■ **PROBLEM REQUIREMENTS**
Please print each entry below exactly as it stands, but without any pictures.

Extracted data entries:
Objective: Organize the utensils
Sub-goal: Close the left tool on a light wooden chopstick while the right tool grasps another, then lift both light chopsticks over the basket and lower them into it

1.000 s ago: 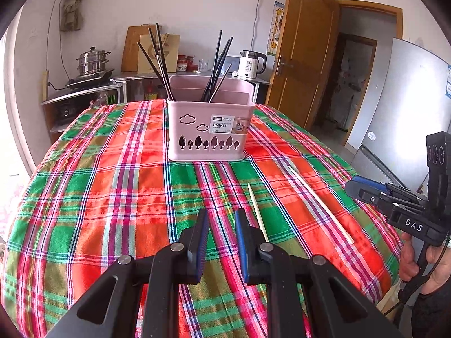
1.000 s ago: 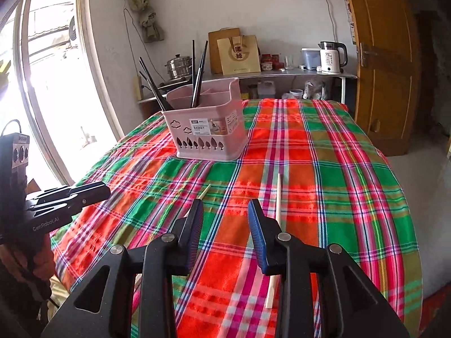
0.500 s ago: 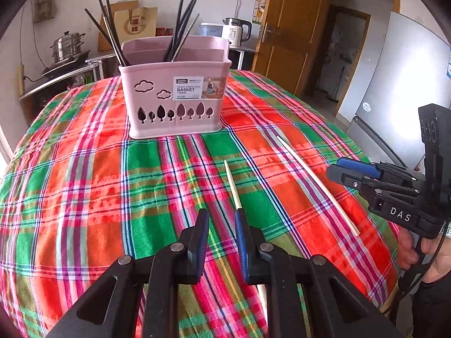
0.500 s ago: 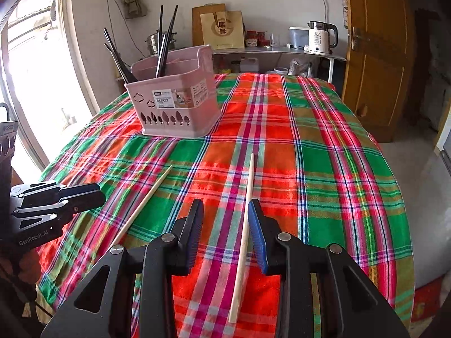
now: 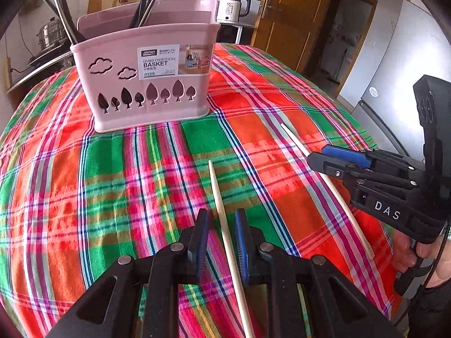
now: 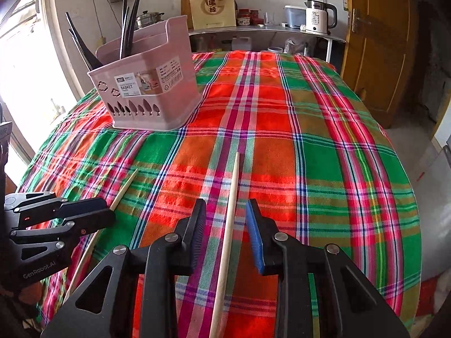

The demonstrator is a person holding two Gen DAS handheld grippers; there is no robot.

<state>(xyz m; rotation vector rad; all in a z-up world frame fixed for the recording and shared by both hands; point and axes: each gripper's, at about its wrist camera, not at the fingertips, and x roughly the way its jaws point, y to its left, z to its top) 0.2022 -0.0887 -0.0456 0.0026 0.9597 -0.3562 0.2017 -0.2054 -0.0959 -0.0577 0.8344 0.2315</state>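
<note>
Since a moment ago, both my grippers have dropped closer, each now straddling a pale wooden chopstick on the plaid cloth (image 5: 70,197). My left gripper (image 5: 221,242) gapes around the shorter chopstick (image 5: 218,197); my right gripper (image 6: 227,231) stands wider around the longer chopstick (image 6: 229,219), neither pinching.

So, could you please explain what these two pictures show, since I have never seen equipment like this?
There is no robot here. A person holds a hand-operated two-finger clamp in each hand, and each clamp carries a wide-angle camera looking forward along its fingers.

One picture comes from the left gripper; the right gripper appears at its right edge. The other comes from the right gripper's own camera, with the left one at its left edge.

On the plaid tablecloth stands a pink chopstick basket that already holds dark chopsticks. Two pale wooden chopsticks lie loose on the cloth: the left chopstick runs between the left gripper's open fingers, and the right chopstick between the right gripper's. Neither is clamped, so nothing is held.
</note>
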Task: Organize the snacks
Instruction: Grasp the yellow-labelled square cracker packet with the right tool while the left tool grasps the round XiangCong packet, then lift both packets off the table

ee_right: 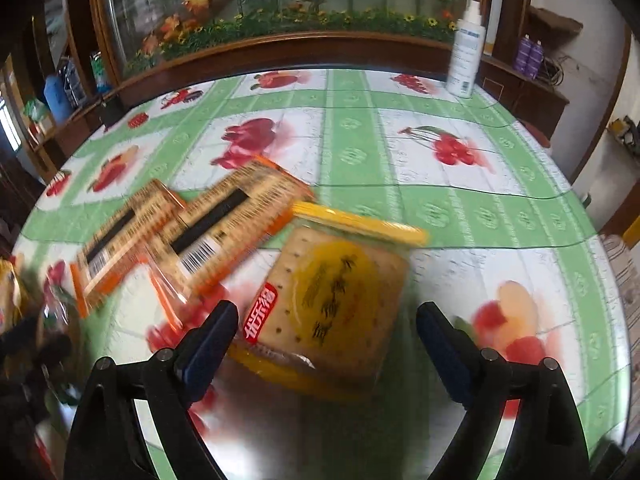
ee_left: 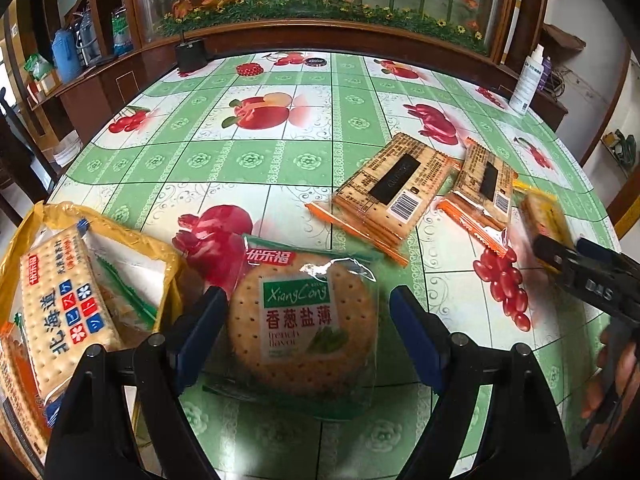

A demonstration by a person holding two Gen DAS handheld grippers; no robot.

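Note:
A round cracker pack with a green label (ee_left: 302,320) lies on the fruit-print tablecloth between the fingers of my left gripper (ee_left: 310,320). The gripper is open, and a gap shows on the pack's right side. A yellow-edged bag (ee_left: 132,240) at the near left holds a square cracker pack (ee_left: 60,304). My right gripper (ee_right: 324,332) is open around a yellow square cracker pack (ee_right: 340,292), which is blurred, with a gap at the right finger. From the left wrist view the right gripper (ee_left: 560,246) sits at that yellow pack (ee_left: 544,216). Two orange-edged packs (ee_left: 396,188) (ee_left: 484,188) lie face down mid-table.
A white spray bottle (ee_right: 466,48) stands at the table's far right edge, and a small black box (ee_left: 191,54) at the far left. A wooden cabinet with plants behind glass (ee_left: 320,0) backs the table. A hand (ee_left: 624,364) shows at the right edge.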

■ **SOLUTION**
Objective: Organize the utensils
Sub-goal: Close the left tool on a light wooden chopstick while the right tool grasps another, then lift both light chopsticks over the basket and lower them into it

1.000 s ago: 
1.000 s ago: 
0.500 s ago: 
0.500 s ago: 
now: 
now: 

The demonstrator is a person holding two Gen DAS handheld grippers; there is no robot.

<state>(xyz m; rotation vector rad; all in a z-up world frame fixed for the recording and shared by both hands; point and axes: each gripper's, at about its wrist camera, not at the fingertips, and x roughly the way its jaws point, y to its left, z to its top) 0.2022 -0.0887 -0.0456 0.0026 0.9597 -0.3562 0.2017 -0.2054 -0.0959 -0.0577 0.8344 0.2315</state>
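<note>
Since a moment ago, both my grippers have dropped closer, each now straddling a pale wooden chopstick on the plaid cloth (image 5: 70,197). My left gripper (image 5: 221,242) gapes around the shorter chopstick (image 5: 218,197); my right gripper (image 6: 227,231) stands wider around the longer chopstick (image 6: 229,219), neither pinching.

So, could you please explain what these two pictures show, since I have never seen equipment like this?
There is no robot here. A person holds a hand-operated two-finger clamp in each hand, and each clamp carries a wide-angle camera looking forward along its fingers.

One picture comes from the left gripper; the right gripper appears at its right edge. The other comes from the right gripper's own camera, with the left one at its left edge.

On the plaid tablecloth stands a pink chopstick basket that already holds dark chopsticks. Two pale wooden chopsticks lie loose on the cloth: the left chopstick runs between the left gripper's open fingers, and the right chopstick between the right gripper's. Neither is clamped, so nothing is held.
</note>
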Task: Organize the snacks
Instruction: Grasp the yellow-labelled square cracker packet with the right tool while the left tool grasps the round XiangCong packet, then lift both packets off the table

ee_right: 
ee_left: 

A demonstration by a person holding two Gen DAS handheld grippers; no robot.

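Note:
A round cracker pack with a green label (ee_left: 302,320) lies on the fruit-print tablecloth between the fingers of my left gripper (ee_left: 310,320). The gripper is open, and a gap shows on the pack's right side. A yellow-edged bag (ee_left: 132,240) at the near left holds a square cracker pack (ee_left: 60,304). My right gripper (ee_right: 324,332) is open around a yellow square cracker pack (ee_right: 340,292), which is blurred, with a gap at the right finger. From the left wrist view the right gripper (ee_left: 560,246) sits at that yellow pack (ee_left: 544,216). Two orange-edged packs (ee_left: 396,188) (ee_left: 484,188) lie face down mid-table.
A white spray bottle (ee_right: 466,48) stands at the table's far right edge, and a small black box (ee_left: 191,54) at the far left. A wooden cabinet with plants behind glass (ee_left: 320,0) backs the table. A hand (ee_left: 624,364) shows at the right edge.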

Nothing else remains for the exercise.